# [THE TASK]
In the listing below, locate the line containing "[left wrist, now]" and the line containing "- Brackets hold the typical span". Output both of them and every line between, exactly as written, and nothing more.

# [DATA SUPPLIED]
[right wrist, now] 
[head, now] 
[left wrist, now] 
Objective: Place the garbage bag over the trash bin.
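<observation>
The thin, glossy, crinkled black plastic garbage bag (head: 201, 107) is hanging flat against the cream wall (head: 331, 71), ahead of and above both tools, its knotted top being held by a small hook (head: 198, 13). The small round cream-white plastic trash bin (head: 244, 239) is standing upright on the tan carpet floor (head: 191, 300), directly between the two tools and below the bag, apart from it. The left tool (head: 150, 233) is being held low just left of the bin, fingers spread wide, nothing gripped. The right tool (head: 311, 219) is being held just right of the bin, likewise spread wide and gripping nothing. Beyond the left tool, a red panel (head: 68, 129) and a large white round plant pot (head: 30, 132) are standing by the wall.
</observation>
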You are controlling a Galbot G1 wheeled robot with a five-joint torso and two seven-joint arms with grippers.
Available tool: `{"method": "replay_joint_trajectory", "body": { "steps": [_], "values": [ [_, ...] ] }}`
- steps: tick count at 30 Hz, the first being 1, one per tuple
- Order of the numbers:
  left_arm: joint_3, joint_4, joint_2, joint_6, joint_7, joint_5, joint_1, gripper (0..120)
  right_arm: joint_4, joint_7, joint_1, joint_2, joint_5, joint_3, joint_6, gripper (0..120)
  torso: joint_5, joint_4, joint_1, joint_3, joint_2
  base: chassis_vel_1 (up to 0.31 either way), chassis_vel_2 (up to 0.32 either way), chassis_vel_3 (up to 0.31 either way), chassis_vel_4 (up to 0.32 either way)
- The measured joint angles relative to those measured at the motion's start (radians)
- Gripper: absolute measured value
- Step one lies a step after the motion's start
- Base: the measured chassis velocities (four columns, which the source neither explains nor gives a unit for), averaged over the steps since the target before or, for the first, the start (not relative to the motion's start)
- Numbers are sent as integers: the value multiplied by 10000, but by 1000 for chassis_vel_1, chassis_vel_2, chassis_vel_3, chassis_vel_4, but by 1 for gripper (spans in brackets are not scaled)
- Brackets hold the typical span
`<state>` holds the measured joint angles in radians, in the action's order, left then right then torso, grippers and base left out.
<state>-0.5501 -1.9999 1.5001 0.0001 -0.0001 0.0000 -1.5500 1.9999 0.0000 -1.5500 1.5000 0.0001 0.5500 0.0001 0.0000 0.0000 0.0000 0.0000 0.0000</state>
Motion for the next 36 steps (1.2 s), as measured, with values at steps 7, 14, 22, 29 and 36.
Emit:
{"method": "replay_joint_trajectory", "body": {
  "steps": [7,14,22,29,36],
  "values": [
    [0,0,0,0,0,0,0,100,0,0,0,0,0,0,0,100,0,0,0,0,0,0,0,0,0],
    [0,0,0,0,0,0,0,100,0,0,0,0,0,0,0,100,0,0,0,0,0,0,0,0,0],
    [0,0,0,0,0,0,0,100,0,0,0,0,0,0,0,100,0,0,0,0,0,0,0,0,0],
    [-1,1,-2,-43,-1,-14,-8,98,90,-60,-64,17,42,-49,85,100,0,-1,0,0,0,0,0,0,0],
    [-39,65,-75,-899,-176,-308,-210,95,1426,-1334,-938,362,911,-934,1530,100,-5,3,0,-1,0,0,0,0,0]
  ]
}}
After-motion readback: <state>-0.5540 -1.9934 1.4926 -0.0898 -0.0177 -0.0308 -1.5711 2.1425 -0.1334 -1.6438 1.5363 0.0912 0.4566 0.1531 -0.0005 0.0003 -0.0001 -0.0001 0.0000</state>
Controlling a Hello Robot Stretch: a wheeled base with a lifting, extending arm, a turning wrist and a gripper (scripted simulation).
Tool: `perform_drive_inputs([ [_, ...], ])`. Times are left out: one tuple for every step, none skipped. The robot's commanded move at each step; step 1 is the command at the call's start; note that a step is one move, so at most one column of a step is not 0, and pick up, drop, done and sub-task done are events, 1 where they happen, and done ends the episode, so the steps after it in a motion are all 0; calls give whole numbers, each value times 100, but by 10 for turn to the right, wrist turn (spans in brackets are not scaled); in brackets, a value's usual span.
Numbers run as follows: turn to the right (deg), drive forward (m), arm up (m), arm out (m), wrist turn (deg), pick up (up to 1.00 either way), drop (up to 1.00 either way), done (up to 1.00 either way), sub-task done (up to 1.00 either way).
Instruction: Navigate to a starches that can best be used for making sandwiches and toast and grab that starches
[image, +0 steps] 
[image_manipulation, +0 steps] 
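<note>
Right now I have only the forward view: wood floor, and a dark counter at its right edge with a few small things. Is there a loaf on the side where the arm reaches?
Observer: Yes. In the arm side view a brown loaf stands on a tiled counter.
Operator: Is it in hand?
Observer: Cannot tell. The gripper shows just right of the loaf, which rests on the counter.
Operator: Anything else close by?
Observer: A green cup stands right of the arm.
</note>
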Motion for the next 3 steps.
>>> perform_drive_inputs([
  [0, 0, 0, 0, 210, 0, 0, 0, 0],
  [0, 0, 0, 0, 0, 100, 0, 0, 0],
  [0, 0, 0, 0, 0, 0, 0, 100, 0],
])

# [ANSWER TO THE PROBLEM]
[left wrist, now] 
Objective: Place the garbage bag over the trash bin.
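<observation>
The thin, glossy, crinkled black plastic garbage bag (head: 201, 107) is hanging flat against the cream wall (head: 331, 71), ahead of and above both tools, its knotted top being held by a small hook (head: 198, 13). The small round cream-white plastic trash bin (head: 244, 239) is standing upright on the tan carpet floor (head: 191, 300), directly between the two tools and below the bag, apart from it. The left tool (head: 150, 233) is being held low just left of the bin, fingers spread wide, nothing gripped. The right tool (head: 311, 219) is being held just right of the bin, likewise spread wide and gripping nothing. Beyond the left tool, a red panel (head: 68, 129) and a large white round plant pot (head: 30, 132) are standing by the wall.
</observation>
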You are controlling a Galbot G1 wheeled robot with a five-joint torso and two seven-joint arms with grippers.
Available tool: `{"method": "replay_joint_trajectory", "body": { "steps": [_], "values": [ [_, ...] ] }}`
- steps: tick count at 30 Hz, the first being 1, one per tuple
- Order of the numbers:
  left_arm: joint_3, joint_4, joint_2, joint_6, joint_7, joint_5, joint_1, gripper (0..120)
  right_arm: joint_4, joint_7, joint_1, joint_2, joint_5, joint_3, joint_6, gripper (0..120)
  torso: joint_5, joint_4, joint_1, joint_3, joint_2
  base: chassis_vel_1 (up to 0.31 either way), chassis_vel_2 (up to 0.32 either way), chassis_vel_3 (up to 0.31 either way), chassis_vel_4 (up to 0.32 either way)
- The measured joint angles relative to those measured at the motion's start (radians)
- Gripper: absolute measured value
- Step one lies a step after the motion's start
- Base: the measured chassis velocities (four columns, which the source neither explains nor gives a unit for), averaged over the steps since the target before or, for the first, the start (not relative to the motion's start)
- Numbers are sent as integers: the value multiplied by 10000, but by 1000 for chassis_vel_1, chassis_vel_2, chassis_vel_3, chassis_vel_4, but by 1 for gripper (spans in brackets are not scaled)
- Brackets hold the typical span

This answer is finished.